OmniTabBench: Mapping the Empirical Frontiers of GBDTs, Neural Networks, and Foundation Models for Tabular Data at Scale

arXiv cs.LG / 4/9/2026

📰 NewsSignals & Early TrendsIdeas & Deep AnalysisModels & Research

Key Points

  • The paper introduces OmniTabBench, a large-scale benchmark for tabular data with 3,030 datasets across diverse tasks, collected from varied sources and categorized by industry using large language models.
  • It reports an extensive evaluation of state-of-the-art models spanning tree-based ensembles, neural networks, and foundation-model approaches, finding no single dominant paradigm that consistently wins.
  • Using a decoupled metafeature analysis (e.g., dataset size, feature types, and feature/target distribution characteristics like skewness and kurtosis), the study identifies conditions under which different model families perform better.
  • The authors argue that OmniTabBench addresses prior benchmark limitations—especially small benchmark sizes (<100 datasets) and potential selection bias—by providing more robust, scale-appropriate empirical evidence.

Abstract

While traditional tree-based ensemble methods have long dominated tabular tasks, deep neural networks and emerging foundation models have challenged this primacy, yet no consensus exists on a universally superior paradigm.
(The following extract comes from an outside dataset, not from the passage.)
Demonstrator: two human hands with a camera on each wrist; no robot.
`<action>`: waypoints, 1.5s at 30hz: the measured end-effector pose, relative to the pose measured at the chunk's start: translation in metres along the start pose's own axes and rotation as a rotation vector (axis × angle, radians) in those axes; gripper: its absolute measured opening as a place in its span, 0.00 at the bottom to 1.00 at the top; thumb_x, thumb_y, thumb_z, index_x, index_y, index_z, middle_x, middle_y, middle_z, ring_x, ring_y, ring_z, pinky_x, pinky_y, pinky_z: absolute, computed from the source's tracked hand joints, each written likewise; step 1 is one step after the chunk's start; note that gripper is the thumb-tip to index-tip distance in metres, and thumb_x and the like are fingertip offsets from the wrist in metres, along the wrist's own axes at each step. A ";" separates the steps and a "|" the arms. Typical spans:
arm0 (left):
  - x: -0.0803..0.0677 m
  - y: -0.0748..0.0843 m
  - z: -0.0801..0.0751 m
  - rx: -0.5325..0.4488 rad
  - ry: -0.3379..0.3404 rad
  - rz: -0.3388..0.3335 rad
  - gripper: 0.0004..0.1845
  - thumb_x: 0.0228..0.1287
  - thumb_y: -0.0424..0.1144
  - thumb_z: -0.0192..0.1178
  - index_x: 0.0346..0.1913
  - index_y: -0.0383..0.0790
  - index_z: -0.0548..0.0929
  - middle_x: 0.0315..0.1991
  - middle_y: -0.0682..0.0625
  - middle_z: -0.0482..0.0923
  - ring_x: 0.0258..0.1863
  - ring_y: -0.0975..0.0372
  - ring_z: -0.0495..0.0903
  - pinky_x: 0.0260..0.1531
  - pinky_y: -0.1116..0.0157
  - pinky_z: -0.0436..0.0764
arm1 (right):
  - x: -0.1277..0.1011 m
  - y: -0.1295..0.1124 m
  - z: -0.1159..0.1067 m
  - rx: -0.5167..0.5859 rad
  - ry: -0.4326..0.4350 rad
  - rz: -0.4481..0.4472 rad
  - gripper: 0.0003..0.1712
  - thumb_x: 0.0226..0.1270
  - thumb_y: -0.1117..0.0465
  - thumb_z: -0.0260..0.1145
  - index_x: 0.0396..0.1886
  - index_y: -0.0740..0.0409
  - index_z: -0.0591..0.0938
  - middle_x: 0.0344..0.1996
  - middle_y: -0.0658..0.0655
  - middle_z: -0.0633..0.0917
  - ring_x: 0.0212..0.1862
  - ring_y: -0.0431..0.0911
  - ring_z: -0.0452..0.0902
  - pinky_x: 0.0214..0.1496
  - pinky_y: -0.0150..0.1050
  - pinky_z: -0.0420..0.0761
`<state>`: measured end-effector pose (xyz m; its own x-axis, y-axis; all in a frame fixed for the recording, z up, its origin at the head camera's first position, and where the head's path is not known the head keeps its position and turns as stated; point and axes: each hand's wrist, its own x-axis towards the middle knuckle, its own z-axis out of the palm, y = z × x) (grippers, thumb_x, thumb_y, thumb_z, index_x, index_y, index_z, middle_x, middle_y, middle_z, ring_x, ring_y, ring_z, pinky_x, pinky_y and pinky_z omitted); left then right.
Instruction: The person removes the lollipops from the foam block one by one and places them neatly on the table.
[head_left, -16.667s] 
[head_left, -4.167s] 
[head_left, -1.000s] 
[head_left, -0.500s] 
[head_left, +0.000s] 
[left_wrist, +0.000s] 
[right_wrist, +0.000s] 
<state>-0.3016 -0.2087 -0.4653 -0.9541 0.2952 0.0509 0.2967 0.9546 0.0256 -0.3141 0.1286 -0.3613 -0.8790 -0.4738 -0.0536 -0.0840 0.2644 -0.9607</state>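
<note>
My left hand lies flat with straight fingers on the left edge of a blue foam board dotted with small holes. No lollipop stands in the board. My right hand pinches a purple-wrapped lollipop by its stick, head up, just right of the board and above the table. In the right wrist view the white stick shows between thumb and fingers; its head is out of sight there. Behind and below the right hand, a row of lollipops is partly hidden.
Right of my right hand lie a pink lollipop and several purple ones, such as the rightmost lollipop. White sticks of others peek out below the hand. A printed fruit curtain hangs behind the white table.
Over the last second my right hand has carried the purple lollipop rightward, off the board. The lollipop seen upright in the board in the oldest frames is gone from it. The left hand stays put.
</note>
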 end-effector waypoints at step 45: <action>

Existing benchmarks typically contain fewer than 100 datasets, raising concerns about evaluation sufficiency and potential selection biases. To address these limitations, we introduce OmniTabBench, the largest tabular benchmark to date, comprising 3030 datasets spanning diverse tasks that are comprehensively collected from diverse sources and categorized by industry using large language models. We conduct an unprecedented large-scale empirical evaluation of state-of-the-art models from all model families on OmniTabBench, confirming the absence of a dominant winner. Furthermore, through a decoupled metafeature analysis, which examines individual properties such as dataset size, feature types, feature and target skewness/kurtosis, we elucidate conditions favoring specific model categories, providing clearer, more actionable guidance than prior compound-metric studies.